A hiperplasia benigna da próstata (HBP) atinge 50% dos homens acima de 50 anos, de acordo com a Sociedade Brasileira de Urologia (SBU). No Rio Grande do Sul, aproximadamente 620 mil homens terão um crescimento benigno da glândula, doença comum e sem ligação com o câncer de próstata, mas que merece atenção. Essa é uma condição que prejudica o armazenamento de urina e o esvaziamento da bexiga e tem como principais sintomas: vontade frequente de urinar – principalmente durante a noite –, dificuldade para iniciar a micção e jato de urina fraco.

Os casos leves são tratados com medicamentos, mas cerca de 30% dos pacientes precisam de cirurgia para a redução da próstata. No Brasil, existem dois tipos de procedimento, que pode ser o tradicional – de ressecção transuretral da próstata (RTU) para retirada do excesso de tecido da próstata pela uretra – ou com laser verde, que vaporiza a próstata de forma minimamente invasiva, removendo o tecido. No Estado, a cidade de Pelotas já tem disponível o tratamento a laser.
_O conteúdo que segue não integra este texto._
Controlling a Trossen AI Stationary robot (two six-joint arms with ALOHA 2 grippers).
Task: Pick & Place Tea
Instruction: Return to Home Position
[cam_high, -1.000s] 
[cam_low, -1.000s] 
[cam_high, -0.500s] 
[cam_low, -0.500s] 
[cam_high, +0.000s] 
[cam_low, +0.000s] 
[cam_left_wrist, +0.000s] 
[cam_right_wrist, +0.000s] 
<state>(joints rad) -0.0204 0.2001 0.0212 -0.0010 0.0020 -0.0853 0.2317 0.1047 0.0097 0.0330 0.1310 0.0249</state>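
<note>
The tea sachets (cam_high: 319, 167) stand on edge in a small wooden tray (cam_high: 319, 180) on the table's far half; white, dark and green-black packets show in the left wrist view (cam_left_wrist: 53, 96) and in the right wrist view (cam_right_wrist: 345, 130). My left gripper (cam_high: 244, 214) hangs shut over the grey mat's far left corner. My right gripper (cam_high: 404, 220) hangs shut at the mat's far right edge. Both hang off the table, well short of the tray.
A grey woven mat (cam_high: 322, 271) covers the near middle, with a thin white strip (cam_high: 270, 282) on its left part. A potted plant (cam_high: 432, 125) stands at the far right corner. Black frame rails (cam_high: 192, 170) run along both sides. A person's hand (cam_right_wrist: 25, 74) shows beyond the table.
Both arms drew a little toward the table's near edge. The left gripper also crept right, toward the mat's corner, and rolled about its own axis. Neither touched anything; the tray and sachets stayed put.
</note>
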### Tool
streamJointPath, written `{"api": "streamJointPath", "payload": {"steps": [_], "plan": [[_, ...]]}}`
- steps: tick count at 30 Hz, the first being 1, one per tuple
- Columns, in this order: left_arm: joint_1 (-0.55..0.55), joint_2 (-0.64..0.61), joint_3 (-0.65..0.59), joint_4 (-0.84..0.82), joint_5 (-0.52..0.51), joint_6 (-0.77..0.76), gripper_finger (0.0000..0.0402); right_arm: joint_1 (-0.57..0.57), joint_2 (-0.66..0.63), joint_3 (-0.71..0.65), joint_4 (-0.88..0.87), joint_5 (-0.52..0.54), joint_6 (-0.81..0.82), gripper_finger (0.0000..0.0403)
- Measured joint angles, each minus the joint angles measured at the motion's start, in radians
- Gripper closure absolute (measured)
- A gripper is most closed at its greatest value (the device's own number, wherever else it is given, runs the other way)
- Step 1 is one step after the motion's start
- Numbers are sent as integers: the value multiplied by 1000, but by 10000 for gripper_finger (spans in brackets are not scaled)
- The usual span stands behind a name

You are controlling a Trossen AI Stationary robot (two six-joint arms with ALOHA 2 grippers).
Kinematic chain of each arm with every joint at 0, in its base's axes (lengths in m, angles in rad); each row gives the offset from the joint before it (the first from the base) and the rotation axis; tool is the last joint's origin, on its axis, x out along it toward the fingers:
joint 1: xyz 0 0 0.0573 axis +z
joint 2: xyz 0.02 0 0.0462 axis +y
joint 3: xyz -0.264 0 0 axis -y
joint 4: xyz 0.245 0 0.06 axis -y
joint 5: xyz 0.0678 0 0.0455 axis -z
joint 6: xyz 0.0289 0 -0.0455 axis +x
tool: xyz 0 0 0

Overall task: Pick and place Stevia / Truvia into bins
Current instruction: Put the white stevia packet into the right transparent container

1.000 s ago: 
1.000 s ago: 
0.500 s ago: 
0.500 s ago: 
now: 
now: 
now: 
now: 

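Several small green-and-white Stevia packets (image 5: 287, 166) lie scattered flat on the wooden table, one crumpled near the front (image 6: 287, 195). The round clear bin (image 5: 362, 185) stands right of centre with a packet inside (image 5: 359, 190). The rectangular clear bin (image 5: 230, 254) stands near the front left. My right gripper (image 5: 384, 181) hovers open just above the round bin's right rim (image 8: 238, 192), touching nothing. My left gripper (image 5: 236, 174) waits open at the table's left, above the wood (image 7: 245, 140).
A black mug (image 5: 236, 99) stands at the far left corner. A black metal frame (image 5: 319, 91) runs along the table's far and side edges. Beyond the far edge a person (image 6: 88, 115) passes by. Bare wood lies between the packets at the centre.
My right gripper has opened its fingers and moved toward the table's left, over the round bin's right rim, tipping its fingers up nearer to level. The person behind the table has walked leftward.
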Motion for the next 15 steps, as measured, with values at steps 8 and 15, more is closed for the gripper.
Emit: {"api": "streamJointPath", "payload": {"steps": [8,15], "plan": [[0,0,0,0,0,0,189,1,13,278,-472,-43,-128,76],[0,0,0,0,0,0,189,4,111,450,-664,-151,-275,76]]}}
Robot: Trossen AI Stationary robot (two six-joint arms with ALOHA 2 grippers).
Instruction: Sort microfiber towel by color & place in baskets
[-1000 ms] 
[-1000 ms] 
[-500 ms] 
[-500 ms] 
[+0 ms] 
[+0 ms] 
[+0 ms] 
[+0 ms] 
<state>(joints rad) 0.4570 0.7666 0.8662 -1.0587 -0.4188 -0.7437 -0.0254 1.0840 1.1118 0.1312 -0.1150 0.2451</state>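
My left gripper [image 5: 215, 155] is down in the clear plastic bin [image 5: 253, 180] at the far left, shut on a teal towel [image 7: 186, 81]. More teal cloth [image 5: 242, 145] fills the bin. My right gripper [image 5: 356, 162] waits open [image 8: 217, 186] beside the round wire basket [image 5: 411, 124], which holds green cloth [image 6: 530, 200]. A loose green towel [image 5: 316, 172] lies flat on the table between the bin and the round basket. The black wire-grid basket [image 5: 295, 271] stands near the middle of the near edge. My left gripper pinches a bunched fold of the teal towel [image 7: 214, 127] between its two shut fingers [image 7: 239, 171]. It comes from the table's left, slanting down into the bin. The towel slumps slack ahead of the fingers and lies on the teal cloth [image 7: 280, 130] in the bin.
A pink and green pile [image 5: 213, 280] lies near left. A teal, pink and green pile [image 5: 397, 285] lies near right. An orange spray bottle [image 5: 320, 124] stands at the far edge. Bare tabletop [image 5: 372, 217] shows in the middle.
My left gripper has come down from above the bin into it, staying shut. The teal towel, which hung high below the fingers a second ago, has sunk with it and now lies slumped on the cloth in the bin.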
Trata-se de uma técnica segura, que reduz as possíveis complicações clínicas e metabólicas existentes na técnica tradicional e que pode ser realizada tranquilamente em pacientes com doenças do coração e que fazem uso de medicamentos anticoagulantes, como os diabéticos. A tecnologia com laser verde consegue tratar próstatas de grande volume, é mais rápida e reduz o tempo de internação e recuperação – o paciente tem alta entre 12 e 24 horas.

O urologista Dr. Saulo Recuero comenta que essa é a maior inovação para tratar a HBP disponível no mercado e que ela traz inúmeros benefícios. "Além de oferecer rápida recuperação e possuir baixa taxa de complicação, o paciente pode voltar à vida normal em poucos dias, sem dor e sem depender de medicações", comenta o especialista.